◆ Work to complete ◆
Among the records that follow, find each line holding the word "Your" and copy it.

◆ Data for review ◆
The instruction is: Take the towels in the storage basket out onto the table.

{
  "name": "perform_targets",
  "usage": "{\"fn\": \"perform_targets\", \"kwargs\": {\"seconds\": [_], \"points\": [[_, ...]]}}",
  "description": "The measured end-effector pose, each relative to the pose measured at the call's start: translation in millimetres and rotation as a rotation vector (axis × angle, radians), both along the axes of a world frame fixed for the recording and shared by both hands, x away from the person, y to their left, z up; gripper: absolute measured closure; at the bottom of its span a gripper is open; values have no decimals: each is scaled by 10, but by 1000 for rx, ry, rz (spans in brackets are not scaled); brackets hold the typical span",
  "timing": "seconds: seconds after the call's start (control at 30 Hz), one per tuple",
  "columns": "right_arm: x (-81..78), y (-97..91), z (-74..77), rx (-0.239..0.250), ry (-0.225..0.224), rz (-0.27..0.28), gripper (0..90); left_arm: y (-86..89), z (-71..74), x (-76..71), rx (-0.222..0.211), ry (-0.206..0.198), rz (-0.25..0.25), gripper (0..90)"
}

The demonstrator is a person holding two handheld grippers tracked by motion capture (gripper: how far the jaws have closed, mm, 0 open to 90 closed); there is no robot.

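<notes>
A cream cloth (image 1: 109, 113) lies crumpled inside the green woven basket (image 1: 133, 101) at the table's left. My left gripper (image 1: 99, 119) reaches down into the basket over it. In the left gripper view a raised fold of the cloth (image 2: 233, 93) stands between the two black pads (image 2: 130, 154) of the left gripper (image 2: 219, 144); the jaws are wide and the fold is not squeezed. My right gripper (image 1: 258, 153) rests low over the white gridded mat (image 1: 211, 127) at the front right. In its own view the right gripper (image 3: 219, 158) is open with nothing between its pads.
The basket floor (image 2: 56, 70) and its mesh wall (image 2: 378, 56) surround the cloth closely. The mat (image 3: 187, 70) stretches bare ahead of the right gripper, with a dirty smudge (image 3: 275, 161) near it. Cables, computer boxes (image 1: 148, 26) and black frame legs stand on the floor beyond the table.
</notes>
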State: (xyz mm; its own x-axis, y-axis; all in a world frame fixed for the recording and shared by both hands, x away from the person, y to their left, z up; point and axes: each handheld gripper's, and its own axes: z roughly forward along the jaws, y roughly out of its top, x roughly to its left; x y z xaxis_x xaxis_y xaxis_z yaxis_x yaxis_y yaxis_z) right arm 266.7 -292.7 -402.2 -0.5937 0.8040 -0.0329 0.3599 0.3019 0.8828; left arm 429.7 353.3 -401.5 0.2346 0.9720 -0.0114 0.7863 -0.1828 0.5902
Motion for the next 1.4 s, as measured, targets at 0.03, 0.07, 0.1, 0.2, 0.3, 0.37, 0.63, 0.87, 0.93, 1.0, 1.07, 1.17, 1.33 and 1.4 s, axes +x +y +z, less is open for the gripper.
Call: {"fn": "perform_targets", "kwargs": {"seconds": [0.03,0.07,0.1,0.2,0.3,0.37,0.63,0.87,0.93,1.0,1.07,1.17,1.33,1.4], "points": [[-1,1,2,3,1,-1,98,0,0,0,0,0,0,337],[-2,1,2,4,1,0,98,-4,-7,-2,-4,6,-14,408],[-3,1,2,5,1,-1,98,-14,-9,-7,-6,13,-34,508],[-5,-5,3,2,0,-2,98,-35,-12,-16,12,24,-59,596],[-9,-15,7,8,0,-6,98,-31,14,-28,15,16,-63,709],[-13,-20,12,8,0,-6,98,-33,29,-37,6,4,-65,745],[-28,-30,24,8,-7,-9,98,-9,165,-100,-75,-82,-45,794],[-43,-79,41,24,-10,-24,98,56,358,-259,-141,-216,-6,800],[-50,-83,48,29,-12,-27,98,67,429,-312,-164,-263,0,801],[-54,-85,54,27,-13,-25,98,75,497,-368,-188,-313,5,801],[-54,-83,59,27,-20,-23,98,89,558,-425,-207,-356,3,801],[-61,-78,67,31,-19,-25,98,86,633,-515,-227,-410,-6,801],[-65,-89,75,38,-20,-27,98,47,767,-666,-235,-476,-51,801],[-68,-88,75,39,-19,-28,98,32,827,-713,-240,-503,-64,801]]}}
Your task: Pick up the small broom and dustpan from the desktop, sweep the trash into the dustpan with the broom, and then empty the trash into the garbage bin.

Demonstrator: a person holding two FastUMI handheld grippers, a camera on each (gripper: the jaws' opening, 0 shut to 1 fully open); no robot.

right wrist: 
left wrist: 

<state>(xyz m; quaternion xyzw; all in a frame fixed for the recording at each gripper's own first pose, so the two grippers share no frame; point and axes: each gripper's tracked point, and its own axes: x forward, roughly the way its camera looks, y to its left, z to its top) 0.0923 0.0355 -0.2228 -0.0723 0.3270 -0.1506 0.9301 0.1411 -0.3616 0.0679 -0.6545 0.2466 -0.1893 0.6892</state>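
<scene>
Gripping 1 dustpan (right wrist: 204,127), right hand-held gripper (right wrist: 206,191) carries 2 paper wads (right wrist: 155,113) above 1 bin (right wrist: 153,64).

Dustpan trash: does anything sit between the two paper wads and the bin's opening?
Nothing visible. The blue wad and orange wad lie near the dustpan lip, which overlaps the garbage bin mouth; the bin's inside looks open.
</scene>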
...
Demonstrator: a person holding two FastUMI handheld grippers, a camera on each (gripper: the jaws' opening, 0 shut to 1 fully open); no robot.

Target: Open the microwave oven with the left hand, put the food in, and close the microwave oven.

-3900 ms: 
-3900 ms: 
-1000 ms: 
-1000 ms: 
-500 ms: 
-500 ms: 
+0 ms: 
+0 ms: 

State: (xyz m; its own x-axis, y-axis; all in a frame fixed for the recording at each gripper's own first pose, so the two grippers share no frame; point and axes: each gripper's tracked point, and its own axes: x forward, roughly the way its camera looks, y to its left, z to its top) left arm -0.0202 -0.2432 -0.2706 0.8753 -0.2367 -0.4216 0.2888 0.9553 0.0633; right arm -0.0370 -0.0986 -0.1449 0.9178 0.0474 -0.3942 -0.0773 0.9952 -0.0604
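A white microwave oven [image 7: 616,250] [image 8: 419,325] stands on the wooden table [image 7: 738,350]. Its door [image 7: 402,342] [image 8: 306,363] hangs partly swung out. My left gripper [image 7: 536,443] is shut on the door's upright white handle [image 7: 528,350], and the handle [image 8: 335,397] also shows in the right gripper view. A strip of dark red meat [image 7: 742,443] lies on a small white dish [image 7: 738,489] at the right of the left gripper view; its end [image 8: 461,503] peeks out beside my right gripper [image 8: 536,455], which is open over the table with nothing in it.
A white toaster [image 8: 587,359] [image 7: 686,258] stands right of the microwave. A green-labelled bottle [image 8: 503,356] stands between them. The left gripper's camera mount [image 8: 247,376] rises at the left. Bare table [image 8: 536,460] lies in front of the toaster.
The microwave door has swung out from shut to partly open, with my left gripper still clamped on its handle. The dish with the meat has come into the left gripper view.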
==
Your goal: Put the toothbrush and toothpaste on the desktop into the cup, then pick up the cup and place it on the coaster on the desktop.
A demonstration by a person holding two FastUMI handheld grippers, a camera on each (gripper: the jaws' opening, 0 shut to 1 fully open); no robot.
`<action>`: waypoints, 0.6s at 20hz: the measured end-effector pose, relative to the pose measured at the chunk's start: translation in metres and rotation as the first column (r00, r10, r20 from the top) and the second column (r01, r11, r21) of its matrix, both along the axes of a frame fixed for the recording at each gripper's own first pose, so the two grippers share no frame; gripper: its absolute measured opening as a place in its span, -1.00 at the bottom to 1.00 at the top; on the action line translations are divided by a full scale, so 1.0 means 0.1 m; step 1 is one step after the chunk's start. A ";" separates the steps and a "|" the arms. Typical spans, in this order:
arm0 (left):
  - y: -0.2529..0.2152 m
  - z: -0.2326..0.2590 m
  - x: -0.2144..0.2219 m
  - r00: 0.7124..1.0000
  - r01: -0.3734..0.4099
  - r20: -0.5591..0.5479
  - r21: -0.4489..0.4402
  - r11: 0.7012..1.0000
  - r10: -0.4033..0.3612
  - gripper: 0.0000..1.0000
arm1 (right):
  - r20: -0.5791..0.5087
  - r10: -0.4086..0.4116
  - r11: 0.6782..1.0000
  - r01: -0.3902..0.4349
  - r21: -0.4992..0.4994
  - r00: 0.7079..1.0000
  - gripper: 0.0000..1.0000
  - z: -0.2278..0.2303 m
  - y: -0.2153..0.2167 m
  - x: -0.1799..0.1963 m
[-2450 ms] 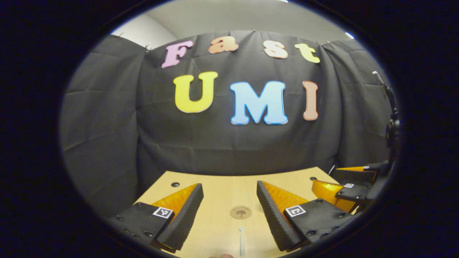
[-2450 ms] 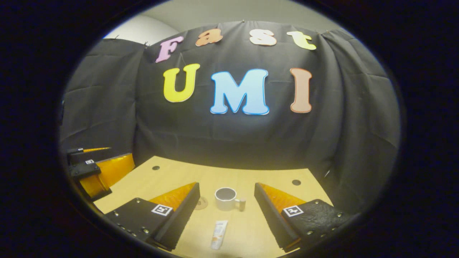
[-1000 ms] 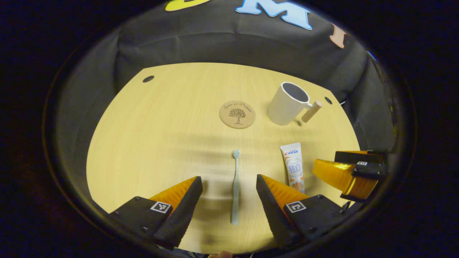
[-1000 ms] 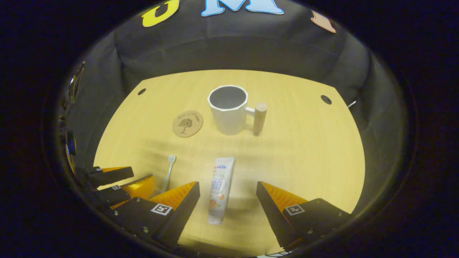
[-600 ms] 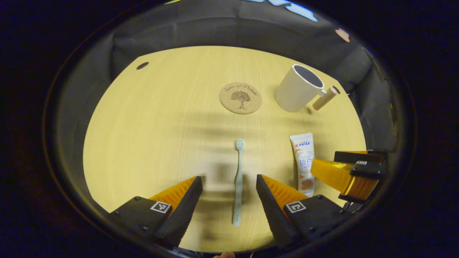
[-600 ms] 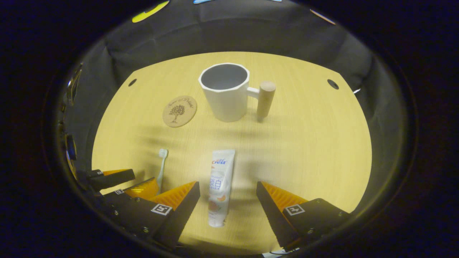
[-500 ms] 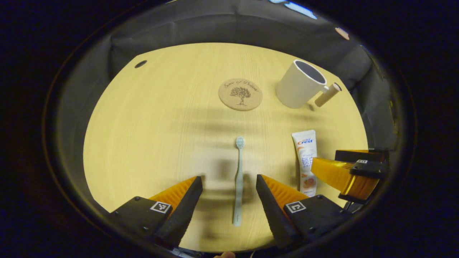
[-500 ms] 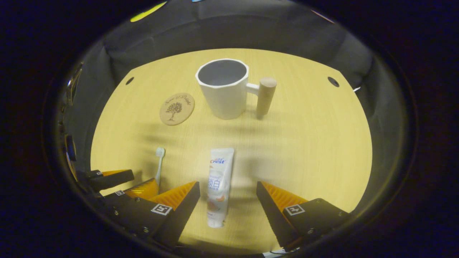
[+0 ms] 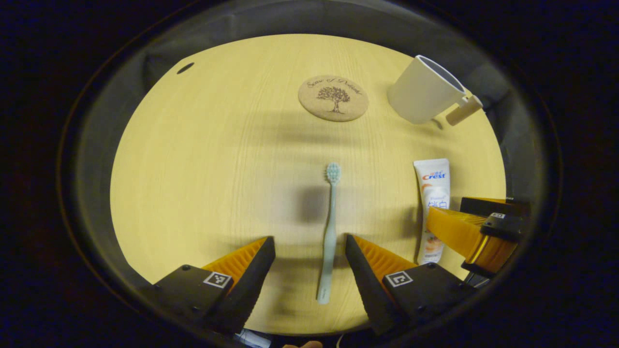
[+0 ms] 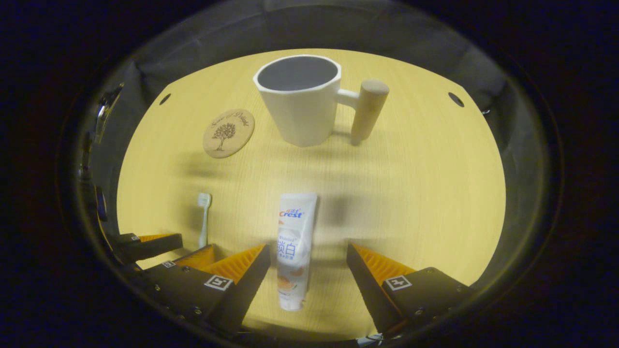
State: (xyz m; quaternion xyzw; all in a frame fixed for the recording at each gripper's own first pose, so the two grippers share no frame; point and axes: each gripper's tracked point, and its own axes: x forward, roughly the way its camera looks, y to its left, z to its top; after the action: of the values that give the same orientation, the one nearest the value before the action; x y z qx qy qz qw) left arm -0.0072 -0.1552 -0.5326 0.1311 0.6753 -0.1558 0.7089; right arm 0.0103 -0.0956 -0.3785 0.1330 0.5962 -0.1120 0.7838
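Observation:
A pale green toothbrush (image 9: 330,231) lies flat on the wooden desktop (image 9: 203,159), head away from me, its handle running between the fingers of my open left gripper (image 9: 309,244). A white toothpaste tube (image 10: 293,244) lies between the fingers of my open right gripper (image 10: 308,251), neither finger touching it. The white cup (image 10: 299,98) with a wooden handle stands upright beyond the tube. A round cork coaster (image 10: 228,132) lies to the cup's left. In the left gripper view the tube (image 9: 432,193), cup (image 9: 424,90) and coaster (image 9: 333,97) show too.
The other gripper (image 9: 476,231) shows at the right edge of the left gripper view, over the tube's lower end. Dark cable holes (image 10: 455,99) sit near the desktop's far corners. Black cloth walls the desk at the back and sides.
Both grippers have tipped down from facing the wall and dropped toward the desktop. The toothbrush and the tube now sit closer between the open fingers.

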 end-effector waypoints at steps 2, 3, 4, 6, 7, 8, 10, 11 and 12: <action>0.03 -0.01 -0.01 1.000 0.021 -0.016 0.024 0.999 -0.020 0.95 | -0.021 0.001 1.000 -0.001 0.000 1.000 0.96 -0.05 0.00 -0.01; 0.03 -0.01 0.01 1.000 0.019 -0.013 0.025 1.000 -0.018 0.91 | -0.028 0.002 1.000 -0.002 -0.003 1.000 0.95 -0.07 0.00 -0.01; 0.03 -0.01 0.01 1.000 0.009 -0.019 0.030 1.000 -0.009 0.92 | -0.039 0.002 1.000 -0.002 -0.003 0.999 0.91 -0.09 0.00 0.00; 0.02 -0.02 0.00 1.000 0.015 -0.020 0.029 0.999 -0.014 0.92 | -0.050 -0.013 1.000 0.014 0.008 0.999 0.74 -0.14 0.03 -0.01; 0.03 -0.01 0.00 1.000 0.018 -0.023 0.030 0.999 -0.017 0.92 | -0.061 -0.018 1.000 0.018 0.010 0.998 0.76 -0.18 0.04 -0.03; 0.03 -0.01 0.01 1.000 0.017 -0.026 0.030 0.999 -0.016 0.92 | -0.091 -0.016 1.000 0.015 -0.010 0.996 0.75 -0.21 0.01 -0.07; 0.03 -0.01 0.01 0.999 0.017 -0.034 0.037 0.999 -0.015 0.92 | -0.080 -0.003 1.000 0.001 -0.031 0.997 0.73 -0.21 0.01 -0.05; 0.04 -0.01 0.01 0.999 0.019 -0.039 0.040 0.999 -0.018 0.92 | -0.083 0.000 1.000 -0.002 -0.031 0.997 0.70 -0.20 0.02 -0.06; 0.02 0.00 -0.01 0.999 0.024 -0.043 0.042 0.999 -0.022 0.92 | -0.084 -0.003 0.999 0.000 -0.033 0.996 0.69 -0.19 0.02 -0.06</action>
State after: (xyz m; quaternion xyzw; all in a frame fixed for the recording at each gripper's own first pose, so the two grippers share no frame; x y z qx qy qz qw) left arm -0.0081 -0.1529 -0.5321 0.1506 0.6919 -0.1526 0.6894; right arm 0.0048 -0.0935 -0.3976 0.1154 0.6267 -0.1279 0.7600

◆ Answer below ◆
Your task: Pick up the small broom and dustpan from the desktop, sweep the trash into the dustpan with the broom, and then empty the trash into the garbage bin.
Your goal: Put the toothbrush and toothpaste on the desktop into the cup, then pick up the cup and place it on the coaster on the desktop.

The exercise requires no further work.